Caitlin Moran interweaves provocative observations on women’s lives with laugh-out-loud funny scenes from her own, from the riot of adolescence to her development as a writer, wife, and mother. With rapier wit, Moran slices right to the truth – whether it’s about the workplace, strip clubs, love, fat, abortion, popular entertainment, or children – to jump-start a new conversation about feminism. With humor, insight, and verve, How To Be a Woman lays bare the reasons why female rights and empowerment are essential issues not only for women today but also for society itself.

Caitlin Moran’s How To Be a Woman is a feminist memoir/manifesto that I really enjoyed. Her argument is, essentially, that women have a hard time being honest with each other about what it’s like to be a woman and about the value of feminism. More important, feminism itself has ground to a halt, “shrunk down into a couple of increasingly small arguments, carried out among a couple of dozen feminist academics, in books that only feminist academics would read…”

The problem with this, Moran argues, is that feminism should be broader – about all the things that are part of becoming and being a woman today – because the day-to-day indignities are just as insidious and damaging as the larger inequalities women face. It’s a sensible and smart argument that Moran makes in a truly funny way. How To Be a Woman is a great read (if also a little vulgar and embarrassing and cringe-worthy as some of the moments of becoming a woman can be). I thought this one was excellent!

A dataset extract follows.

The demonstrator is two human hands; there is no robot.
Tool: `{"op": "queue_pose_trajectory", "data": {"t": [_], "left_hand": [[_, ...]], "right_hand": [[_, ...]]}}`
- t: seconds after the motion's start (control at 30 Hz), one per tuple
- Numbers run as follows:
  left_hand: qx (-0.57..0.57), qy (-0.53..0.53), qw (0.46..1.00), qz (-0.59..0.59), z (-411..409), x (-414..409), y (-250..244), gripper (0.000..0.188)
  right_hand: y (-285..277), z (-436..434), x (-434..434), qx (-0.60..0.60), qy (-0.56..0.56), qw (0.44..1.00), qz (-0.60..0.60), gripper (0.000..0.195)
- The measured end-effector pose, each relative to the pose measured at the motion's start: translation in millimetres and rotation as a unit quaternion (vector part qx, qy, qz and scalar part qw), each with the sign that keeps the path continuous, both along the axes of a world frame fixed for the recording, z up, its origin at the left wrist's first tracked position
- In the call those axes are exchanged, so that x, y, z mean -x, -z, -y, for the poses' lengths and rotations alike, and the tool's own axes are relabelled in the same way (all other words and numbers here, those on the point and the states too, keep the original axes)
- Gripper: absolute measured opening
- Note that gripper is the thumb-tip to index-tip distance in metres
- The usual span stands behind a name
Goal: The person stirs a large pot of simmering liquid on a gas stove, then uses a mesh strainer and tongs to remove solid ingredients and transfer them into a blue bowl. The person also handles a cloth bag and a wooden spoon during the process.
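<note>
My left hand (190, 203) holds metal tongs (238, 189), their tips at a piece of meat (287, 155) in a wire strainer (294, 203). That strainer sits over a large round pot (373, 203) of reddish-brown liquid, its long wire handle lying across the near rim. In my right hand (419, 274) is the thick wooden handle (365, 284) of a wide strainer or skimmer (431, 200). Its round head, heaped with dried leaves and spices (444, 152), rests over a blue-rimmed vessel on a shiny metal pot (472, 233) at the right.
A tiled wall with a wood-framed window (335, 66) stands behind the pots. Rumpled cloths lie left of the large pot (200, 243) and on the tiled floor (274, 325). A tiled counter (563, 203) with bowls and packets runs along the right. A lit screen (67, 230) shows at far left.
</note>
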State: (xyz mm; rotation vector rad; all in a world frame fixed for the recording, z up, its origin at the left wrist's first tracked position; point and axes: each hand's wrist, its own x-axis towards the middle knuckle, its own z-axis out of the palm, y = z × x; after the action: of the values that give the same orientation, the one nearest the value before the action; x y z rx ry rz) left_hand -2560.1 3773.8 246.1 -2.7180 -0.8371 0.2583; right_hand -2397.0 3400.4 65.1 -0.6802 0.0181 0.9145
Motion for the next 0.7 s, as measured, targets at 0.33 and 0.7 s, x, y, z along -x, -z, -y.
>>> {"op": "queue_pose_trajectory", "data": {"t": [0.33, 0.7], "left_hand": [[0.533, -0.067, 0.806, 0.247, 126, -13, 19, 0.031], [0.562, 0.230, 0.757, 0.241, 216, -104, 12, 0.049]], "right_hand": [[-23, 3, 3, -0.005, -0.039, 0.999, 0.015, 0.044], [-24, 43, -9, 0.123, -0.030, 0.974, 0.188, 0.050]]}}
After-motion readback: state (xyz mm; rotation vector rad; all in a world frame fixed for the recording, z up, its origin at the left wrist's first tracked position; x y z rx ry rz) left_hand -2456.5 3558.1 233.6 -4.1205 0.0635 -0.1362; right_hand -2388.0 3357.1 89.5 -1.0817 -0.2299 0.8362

Midnight in Peking by Paul French

midnight in pekingPeking in 1937 is a heady mix of privilege and scandal, opulence and opium dens, rumors and superstition. The Japanese are encircling the city, and the discovery of Pamela Werner’s body sends a shiver through already nervous Peking. Is it the work of a madman? One of the ruthless Japanese soldiers now surrounding the city? Or perhaps the dreaded fox spirits? With the suspect list growing and clues sparse, two detectives – one British and one Chinese – race against the clock to solve the crime before the Japanese invade and Peking as they know it is gone forever. Can they find the killer in time, before the Japanese invade?

Historian and China expert Paul French at last uncovers the truth behind this notorious murder, and offers a rare glimpse of the last days of colonial Peking.

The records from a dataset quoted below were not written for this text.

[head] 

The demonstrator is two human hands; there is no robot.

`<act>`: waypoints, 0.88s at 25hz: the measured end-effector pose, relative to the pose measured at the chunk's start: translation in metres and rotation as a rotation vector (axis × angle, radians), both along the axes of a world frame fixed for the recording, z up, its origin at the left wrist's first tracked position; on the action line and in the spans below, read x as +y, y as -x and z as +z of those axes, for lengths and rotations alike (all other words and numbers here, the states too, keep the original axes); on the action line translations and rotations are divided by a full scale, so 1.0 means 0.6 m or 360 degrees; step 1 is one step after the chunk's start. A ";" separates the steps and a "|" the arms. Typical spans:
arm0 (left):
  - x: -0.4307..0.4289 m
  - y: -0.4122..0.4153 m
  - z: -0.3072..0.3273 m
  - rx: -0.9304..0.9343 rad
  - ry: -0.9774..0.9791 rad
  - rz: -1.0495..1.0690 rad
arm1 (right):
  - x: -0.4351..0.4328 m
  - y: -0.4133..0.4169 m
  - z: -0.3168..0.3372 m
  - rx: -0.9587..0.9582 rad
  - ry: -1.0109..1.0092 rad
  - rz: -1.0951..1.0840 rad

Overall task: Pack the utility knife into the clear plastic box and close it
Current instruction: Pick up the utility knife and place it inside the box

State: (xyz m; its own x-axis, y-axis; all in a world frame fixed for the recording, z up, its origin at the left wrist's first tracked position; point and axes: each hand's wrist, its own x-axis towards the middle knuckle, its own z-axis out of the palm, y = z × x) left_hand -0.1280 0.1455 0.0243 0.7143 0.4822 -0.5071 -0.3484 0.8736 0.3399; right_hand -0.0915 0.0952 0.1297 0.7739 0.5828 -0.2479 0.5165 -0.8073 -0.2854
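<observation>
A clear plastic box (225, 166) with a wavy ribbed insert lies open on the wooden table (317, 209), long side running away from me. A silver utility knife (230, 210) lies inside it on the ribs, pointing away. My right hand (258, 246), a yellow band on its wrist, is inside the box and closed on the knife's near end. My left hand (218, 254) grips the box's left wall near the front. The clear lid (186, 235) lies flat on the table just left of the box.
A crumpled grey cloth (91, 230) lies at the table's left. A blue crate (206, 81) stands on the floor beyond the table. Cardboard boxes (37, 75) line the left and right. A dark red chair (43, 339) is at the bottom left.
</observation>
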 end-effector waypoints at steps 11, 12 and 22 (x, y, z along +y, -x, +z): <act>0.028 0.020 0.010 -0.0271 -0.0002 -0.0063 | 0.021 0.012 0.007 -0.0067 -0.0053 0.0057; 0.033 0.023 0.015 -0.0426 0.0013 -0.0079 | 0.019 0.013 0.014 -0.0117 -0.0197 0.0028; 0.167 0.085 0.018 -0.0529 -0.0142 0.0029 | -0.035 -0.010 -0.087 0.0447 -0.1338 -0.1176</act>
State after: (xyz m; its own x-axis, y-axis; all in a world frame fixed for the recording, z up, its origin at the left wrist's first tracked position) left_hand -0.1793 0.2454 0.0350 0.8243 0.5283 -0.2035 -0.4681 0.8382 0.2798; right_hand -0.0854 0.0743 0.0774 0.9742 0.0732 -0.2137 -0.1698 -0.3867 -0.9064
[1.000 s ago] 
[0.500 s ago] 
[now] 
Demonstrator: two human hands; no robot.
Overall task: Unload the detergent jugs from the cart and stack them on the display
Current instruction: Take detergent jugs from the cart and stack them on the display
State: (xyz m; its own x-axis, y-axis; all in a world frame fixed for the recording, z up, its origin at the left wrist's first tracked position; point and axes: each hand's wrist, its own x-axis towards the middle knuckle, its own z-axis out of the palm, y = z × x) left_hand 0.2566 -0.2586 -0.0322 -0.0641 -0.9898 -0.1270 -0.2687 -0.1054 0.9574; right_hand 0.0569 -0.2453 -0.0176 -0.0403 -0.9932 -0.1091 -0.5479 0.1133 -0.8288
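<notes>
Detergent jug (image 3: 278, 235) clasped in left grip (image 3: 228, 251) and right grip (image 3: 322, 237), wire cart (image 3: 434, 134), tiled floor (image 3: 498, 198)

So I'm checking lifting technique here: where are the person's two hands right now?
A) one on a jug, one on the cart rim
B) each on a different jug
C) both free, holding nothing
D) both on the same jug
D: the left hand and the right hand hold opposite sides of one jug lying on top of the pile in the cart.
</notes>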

The next time I need an example of how the time or place I read a book can have an impact on how I feel about it, I’ll be citing Midnight in Peking. I started this book at the airport on my way back from Book Expo America back in June. It’s hard for me to read in an airport – I’m always stressed and unfocused, despite my best efforts to shut out fellow passengers and sink into a book.

For some stories, this level of distraction isn’t really a problem. But Midnight in Peking does a lot in the first several chapters, building up both a horrific crime and explaining how the first investigation was deeply flawed. Without really paying attention to those early details, it’s hard to appreciate the skill of the rest of the book – Paul French’s investigation and expertise reveal a lot, but I just didn’t appreciate the book the way other reviews made me think I should. I can’t really rate this book because of what I feel was my poor reading, but I do hope I’ll get pick it up another time and appreciate it more.

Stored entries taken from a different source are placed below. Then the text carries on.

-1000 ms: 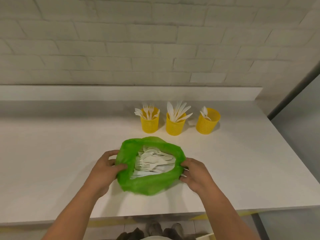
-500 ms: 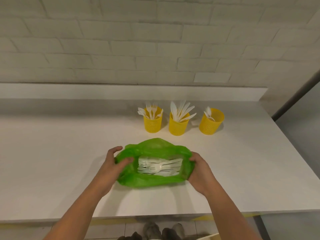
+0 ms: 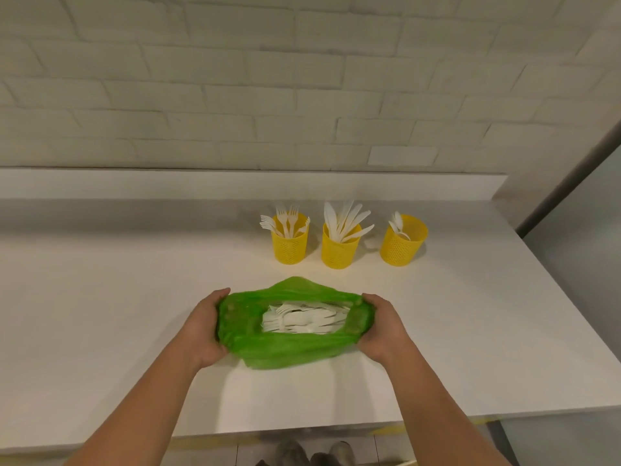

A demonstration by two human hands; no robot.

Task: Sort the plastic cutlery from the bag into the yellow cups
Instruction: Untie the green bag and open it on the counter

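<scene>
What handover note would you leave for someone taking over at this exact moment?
Hands: the left hand grips the green bag at its left edge, and the right hand grips its right edge, holding the mouth open.
Done: forks stand in the left yellow cup, knives in the middle cup and a few spoons in the right cup, all in a row on the table.
Left: a pile of white cutlery lies in the bag, unsorted.

Fingertips of the left grip and right grip vanish into folds of the green bag. The cutlery inside overlaps (no counting it). Walls of the yellow cups hide the handles. The desk runs off the picture's left edge; shoes are cropped at the bottom
</scene>
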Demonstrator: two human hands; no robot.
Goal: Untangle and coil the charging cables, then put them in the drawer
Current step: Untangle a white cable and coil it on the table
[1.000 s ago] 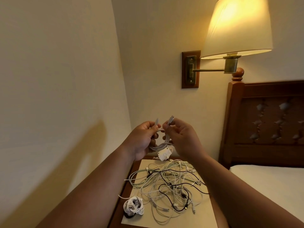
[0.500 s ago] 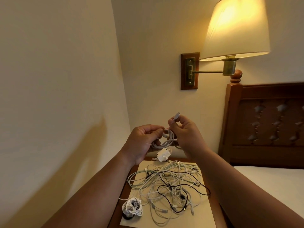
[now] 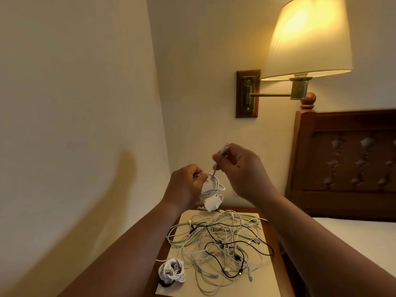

Disclosure: I received How To Be a Woman from the publisher for review consideration, and received a copy of Murder in Peking at Book Expo America. 

{ 17 comments… read them below or add one }

Jeanne October 10, 2012 at 5:55 am

I’m going to find How To Be a Woman and see if it’s one I could share with my daughter. Her generation has an alarming streak of anti-feminism, and I’m always trying to counter it.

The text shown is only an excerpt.